Angelique Willis is a dual PhD student in Geography and Environmental Science and Policy. She joined the WaterCube NRT Fellowship Program in 2025 to gain interdisciplinary training in water science, environmental science, big data, and public health.
Angelique's research centers drinking water quality and public health outcomes, with a specific focus on environmental justice and underserved communities. Before coming to MSU, her work examined chemical contaminants (uranium, nitrate, radon, lead, and arsenic) in well water throughout Georgia. These studies assessed disparities in water quality among different racial, ethnic, and low-income populations. Today, Angelique applies similar methods in Michigan, working with community-based organizations in Detroit to address drinking water contamination linked to chemical facilities. Her research investigates how contaminants like chromium-6 in tap water may correlate with local health outcomes, including kidney disease.
Angelique stands along a roadside path holding sampling equipment.
“In Detroit, one of their biggest concerns was high rates of kidney disease…and they weren’t sure where it was coming from,” Angelique said. “I know kidney disease is associated with one of the chemical contaminants I work with, which is chromium-6.”
Angelique found that a local chemical facility was releasing chromium-6 into the groundwater that supplied the community’s drinking water. She is now conducting exposure assessments and epidemiological studies to investigate whether these elevated chromium-6 levels are linked to the community’s kidney disease rates.

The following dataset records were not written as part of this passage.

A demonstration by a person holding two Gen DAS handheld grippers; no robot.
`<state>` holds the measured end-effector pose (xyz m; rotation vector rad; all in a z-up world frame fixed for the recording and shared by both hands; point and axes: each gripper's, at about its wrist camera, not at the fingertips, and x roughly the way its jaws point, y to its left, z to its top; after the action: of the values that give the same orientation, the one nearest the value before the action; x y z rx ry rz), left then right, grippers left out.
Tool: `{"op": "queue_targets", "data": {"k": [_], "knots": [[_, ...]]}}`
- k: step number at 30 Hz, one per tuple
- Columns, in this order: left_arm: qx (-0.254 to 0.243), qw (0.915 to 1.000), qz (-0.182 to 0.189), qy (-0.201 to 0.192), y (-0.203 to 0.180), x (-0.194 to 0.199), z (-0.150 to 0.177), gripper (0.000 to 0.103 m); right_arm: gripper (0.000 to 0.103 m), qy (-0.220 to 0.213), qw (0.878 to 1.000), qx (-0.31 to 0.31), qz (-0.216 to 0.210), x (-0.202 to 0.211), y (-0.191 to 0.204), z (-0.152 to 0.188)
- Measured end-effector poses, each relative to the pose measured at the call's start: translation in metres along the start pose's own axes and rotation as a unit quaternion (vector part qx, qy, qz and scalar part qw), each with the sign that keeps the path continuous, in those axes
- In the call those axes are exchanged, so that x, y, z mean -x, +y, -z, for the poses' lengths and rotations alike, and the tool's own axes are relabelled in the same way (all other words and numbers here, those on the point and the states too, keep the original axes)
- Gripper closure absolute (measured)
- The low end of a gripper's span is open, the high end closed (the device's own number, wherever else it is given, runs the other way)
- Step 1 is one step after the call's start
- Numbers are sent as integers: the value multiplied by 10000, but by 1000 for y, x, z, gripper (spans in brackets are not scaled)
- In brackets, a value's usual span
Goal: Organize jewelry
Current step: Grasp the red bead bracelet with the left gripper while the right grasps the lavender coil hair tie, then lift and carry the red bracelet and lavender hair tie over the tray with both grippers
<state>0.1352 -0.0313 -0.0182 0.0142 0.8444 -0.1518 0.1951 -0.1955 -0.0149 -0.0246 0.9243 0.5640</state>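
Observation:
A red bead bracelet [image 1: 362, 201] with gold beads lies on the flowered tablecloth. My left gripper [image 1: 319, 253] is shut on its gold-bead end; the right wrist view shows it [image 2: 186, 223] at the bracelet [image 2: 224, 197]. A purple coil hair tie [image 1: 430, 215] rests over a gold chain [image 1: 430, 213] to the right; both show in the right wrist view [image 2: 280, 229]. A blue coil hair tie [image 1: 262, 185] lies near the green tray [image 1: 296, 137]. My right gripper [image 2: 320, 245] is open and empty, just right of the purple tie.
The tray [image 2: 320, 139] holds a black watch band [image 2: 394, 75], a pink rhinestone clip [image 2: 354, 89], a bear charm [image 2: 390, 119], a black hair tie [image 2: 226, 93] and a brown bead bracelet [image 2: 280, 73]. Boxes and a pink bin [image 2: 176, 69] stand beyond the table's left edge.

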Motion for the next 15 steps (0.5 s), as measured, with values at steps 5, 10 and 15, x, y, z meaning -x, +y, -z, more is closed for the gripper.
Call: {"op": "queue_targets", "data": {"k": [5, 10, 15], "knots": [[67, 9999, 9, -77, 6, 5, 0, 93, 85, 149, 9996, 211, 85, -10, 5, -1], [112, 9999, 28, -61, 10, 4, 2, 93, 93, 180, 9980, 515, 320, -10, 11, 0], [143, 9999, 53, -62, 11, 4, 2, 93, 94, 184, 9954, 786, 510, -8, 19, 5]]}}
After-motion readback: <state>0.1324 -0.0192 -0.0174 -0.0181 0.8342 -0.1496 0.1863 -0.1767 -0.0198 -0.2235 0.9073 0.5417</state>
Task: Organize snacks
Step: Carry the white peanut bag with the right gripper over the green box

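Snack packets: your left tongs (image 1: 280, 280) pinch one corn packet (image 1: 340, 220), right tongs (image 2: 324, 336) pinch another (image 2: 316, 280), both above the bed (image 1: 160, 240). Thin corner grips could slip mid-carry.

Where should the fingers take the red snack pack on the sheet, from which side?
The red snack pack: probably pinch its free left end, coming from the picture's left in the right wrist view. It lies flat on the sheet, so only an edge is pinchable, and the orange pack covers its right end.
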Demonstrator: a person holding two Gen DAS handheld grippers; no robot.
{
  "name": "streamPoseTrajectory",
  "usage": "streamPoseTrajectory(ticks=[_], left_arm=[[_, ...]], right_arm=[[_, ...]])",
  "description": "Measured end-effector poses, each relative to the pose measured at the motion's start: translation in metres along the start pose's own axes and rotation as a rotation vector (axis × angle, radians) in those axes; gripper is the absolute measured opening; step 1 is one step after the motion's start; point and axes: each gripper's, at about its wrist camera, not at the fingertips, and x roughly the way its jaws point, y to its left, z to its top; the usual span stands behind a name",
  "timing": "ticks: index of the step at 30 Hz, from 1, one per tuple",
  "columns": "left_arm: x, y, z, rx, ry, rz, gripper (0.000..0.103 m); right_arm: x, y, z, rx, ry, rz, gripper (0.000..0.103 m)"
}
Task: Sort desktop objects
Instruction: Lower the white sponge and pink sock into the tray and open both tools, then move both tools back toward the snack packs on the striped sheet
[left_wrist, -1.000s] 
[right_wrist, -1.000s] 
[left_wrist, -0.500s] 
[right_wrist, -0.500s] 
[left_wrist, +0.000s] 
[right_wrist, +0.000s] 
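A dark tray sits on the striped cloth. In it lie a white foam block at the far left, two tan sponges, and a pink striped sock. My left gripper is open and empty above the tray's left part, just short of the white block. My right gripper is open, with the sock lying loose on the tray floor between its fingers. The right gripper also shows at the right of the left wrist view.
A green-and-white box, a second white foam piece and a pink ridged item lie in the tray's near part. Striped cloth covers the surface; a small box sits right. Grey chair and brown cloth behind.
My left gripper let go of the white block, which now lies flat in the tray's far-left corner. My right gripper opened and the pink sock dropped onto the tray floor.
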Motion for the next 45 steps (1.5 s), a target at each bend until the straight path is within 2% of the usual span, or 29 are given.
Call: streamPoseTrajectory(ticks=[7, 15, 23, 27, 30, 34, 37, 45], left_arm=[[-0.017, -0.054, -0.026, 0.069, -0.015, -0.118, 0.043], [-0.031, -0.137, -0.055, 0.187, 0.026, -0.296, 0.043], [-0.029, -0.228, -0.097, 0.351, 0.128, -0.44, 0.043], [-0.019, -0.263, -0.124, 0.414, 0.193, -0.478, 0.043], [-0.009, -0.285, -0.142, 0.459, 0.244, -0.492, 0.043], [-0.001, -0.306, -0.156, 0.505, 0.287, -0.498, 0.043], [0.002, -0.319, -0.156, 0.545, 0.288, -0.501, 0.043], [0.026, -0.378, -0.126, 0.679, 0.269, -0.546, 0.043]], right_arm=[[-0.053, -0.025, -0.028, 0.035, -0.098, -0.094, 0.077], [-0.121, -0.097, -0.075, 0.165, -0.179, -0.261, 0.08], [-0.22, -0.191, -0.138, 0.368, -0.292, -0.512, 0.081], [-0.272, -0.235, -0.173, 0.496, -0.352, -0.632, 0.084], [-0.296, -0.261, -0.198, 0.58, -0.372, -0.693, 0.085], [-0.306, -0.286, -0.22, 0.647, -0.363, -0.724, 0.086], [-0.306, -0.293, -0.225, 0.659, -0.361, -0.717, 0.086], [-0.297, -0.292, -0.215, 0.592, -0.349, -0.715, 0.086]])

During the summer of 2025, Angelique contributed to community projects, policy initiatives, and collaborative research to improve drinking water quality. As a Yale Environmental Fellow, she partnered with the nonprofit Freshwater Future to address drinking water affordability and quality in Michigan. She helped update Michigan’s State Revolving Fund criteria so high-poverty communities qualify for infrastructure funding. In Benton Harbor, Angelique worked directly with residents, distributing water filters and collecting local water quality data. She also published findings on well water quality in Georgia and is preparing manuscripts on public health outcomes and emerging contaminants in U.S. drinking water systems.
Angelique's summer experiences reflect the kind of interdisciplinary thinking she values in the WaterCube NRT program.
“We’re trying to have collective ingenuity where we’re no longer approaching problems as our individual disciplines,” she said. “We’re not relying on titles or labels. We’re trying to find creative ways as a collective unit to solve these problems. And that’s what I love about WaterCube NRT.”